Data Cleansing Could Lead to Clearer View of Consumers

Among a business’s greatest assets is the information it collects, but only if it can sort through and present that information in a timely fashion.

Enterprises collect millions if not billions of bits of data on customers, products and suppliers. Beyond merely storing the data, they must decide which information is important and how to organize it for easy retrieval. Someday some of them hope to use or even sell the data to mine information such as buying patterns from it.

“Data cleansing,” or the process of sorting through the mountain of data and removing old, inaccurate, badly formatted or duplicate information, can help, but it won’t solve the problem completely.

“The biggest problem with data cleansing — and it’s a perpetual problem — is that you have many different origins of information,” Eric Austvold, research director at AMR Research, told the E-Commerce Times.

“At the moment of creation of a record for a new product, new customer, new order, you want data instantly.

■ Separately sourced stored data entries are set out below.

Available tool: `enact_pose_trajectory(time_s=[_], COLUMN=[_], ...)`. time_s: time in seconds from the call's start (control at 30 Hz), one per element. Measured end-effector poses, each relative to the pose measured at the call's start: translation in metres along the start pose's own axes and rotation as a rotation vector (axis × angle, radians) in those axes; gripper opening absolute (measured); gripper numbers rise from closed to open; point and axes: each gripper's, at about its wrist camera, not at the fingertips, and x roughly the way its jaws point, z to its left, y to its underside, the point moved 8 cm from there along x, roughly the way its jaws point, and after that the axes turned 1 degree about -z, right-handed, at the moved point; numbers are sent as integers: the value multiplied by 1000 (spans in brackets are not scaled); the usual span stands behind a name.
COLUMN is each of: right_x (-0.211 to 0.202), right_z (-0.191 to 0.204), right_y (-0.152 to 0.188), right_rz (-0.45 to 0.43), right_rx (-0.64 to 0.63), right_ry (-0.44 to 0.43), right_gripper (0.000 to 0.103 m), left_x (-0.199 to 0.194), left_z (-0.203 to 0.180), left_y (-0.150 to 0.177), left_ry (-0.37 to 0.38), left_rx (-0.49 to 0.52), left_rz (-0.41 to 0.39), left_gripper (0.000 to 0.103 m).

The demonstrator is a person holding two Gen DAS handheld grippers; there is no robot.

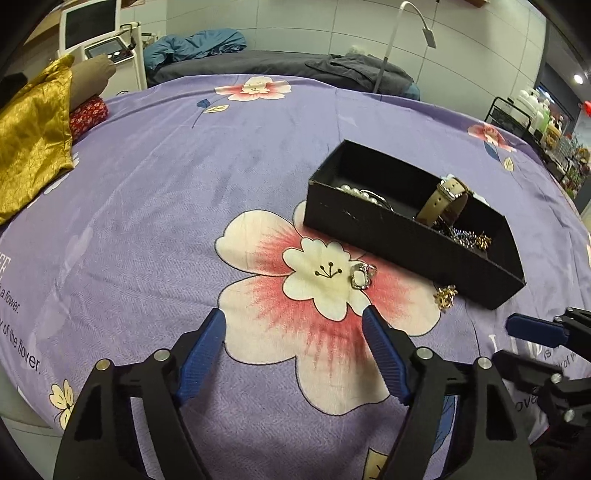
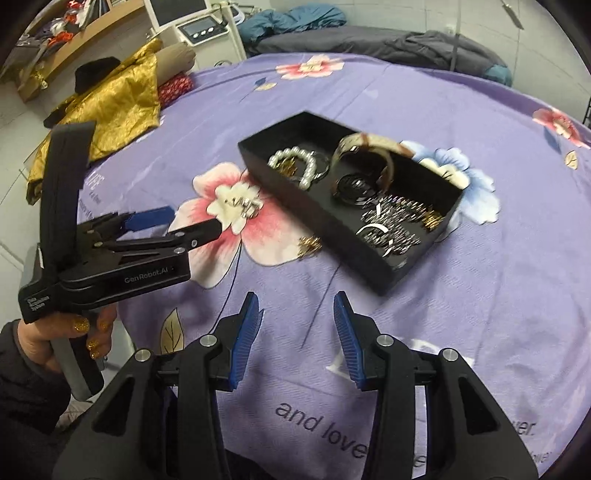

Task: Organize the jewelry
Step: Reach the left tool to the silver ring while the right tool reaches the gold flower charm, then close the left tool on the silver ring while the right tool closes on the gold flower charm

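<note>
Left gripper (image 1: 293, 321) released, jaws wide, hovers over purple floral cloth (image 1: 166, 192) covering desk. Right gripper (image 2: 296, 306) released too, nothing held. Just beyond left gripper: silver ring piece (image 1: 361, 275) on pink flower print; gold charm (image 1: 445, 295) near box wall. Black box (image 1: 388, 229) farther, holding pearl bracelet (image 2: 293, 158), beige-strap watch (image 1: 445, 201), tangled chains (image 2: 395, 221). Gold fabric (image 1: 29, 147) at left edge. Behind: dark bed (image 1: 258, 62), white monitor (image 1: 90, 26).

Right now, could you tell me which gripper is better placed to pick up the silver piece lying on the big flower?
Left. The left gripper is open and the silver piece sits just ahead of its right fingertip, outside the black box. The right gripper hangs farther back, facing the box.
</note>
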Motion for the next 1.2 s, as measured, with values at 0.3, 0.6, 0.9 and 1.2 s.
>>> enact_pose_trajectory(time_s=[0.3,0.6,0.9,1.2], right_x=[34,46,46,43], right_z=[-10,-6,-15,-20], right_y=[-6,-19,-22,-21], right_rz=[21,-23,-38,-20], right_rx=[31,-18,47,93], right_ry=[24,69,65,26], right_gripper=[40,38,17,13], left_x=[4,19,26,21], left_z=[-2,-33,-44,-39], left_y=[0,-14,-21,-15], left_ry=[4,72,107,170], left_rx=[10,96,94,3], left_rz=[5,4,12,29], left_gripper=[69,56,23,14])
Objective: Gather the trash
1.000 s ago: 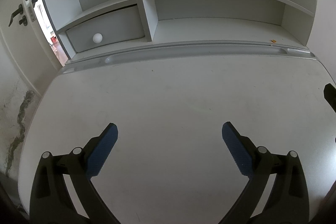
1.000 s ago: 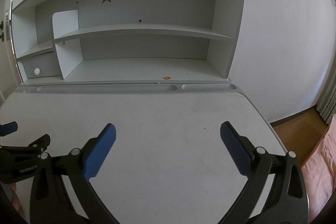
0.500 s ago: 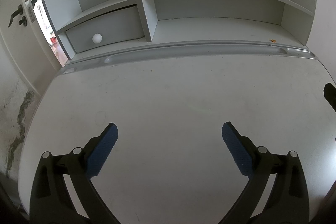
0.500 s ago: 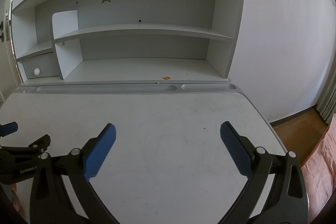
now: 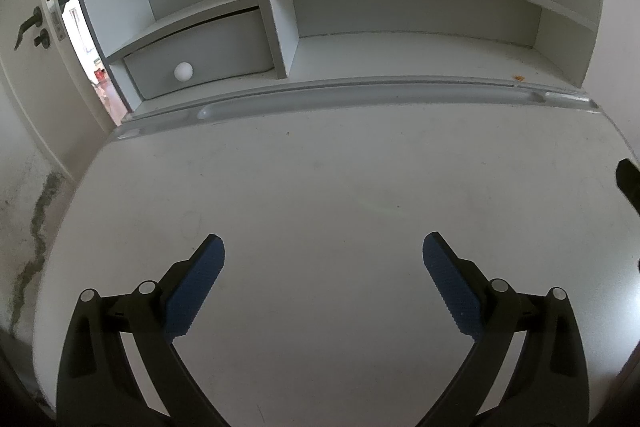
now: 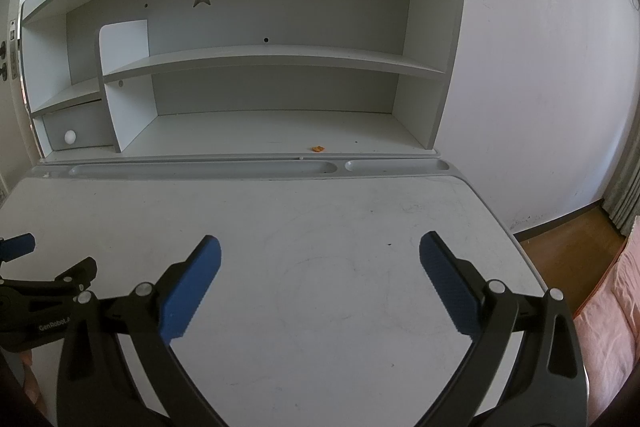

With a customer, what you want to know is, is this customer already a customer?”

Cutting Through the Confusion

With common names, the system has to quickly distinguish among them to reach the correct one. Data cleansing helps front-line workers sort through multiple names and points out potential conflicts that inevitably arise, he said. What if a customer has created more than one online account because he forgot his login? What if a customer moved, but the new address was inputted incorrectly, so the account can’t be found? Trying to cleanse and integrate all that data can be a headache.

Austvold is not just talking about these situations, although they are a consideration, but of more complicated situations such as bank mergers in which it can be very difficult to link the separate accounts of the same customer once they have become part of the same institution. Some of this comes from privacy and security regulations.

“The unfortunate part is that a bank account number is unique and that’s how banks sort,” he said. “Now, when two banks merge, there may be two unique identifiers based on unique customer numbers. In an ideal setting, they want a single view of the customer; they want to know everything about you in one screen.”

While data cleansing algorithms can correlate multiple records onto that screen, the information still has to be available and inputted in a way that the programs can understand. But even in less-regulated industries, it can sometimes be difficult to sort through the terabytes.

People Make Mistakes

Eighty percent of data integrity problems stem from human error in inputting, formatting or even interpreting, John Nelson, senior analyst with Data Mobility Group, said.

Nelson points out that enterprises must make conscious decisions about what data should be saved, for how long and how accessible each type of data should be.

“Information lifecycle management (ILM) is a way of compartmentalizing or stratifying data you’re saving. The data has various levels of importance to an organization or value to an organization. There’s stuff you’re only keeping because the government says you have to, but it has no business value. There’s stuff you want to keep and be able to access,” he said.

The first step toward getting the information you need in the instant that you need it is that triage process that Nelson describes. While enterprises could just save all the information they collect, it’s just not a good idea.

“Data in some instances is baggage. You have to carry it around with you and it can slow you down,” he said. “There’s a price to be paid for having the default position of ‘We save everything,’ because if you keep it, you have to protect it.”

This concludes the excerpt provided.